What is being asked:
Will you return, word for word, only the lines from the top of the data below down to and including the one with "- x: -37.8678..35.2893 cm"?

- - - -

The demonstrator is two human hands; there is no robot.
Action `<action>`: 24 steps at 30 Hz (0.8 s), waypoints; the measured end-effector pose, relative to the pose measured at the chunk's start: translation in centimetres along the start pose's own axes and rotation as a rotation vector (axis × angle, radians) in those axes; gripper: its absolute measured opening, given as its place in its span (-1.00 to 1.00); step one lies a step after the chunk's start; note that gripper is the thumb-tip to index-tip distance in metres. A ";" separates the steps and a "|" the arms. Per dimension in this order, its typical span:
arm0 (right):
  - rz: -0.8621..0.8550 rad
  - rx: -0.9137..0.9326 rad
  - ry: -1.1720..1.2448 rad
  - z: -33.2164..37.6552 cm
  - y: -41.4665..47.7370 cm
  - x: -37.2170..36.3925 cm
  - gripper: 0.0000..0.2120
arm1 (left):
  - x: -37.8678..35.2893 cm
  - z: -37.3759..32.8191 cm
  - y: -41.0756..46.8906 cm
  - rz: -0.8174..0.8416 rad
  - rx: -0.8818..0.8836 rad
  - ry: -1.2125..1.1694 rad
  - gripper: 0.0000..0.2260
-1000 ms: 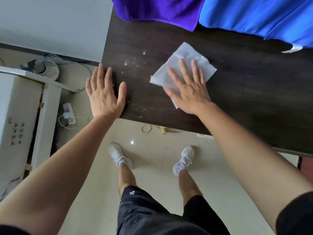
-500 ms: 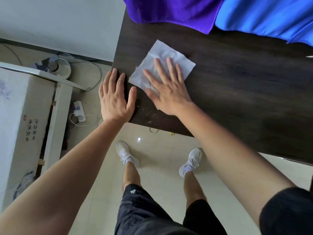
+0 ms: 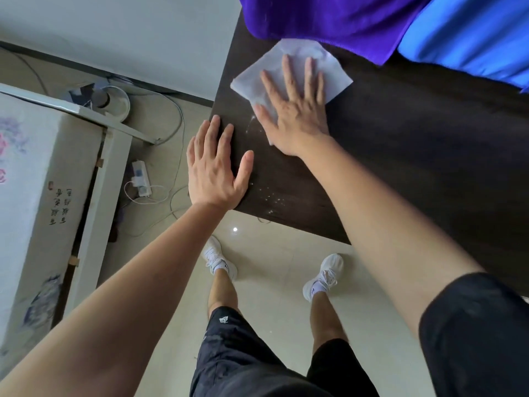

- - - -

Result for this exercise:
The demonstrator is two human hands; there is no robot.
Action `<action>`: 24 steps at 30 Hz (0.8 s), waypoints; the measured end-effector pose, relative to the pose measured at the chunk's start: translation in centimetres along the start pose's own axes and rotation as a rotation vector (axis × angle, radians) in those axes; gripper: its absolute measured opening, given as its place in its span (-1.00 to 1.00); step one lies a step after the chunk's start; note that gripper is the thumb-tip to index-tip distance in metres. A ";" separates the steps and a "|" the arms. Per dimension in this order, its typical span:
arm0 (right):
  - rz: -0.8621..0.8550 rad
  - rx: -0.9137..0.9326 rad
  - ry: -1.1720..1.2448 rad
  - z: -33.2164..37.6552 cm
  - y: -41.4665..47.7370 cm
  - x: -37.2170..36.3925 cm
  - gripper: 0.0000..0.2120
arm1 (left):
  - x: -37.8678..35.2893 cm

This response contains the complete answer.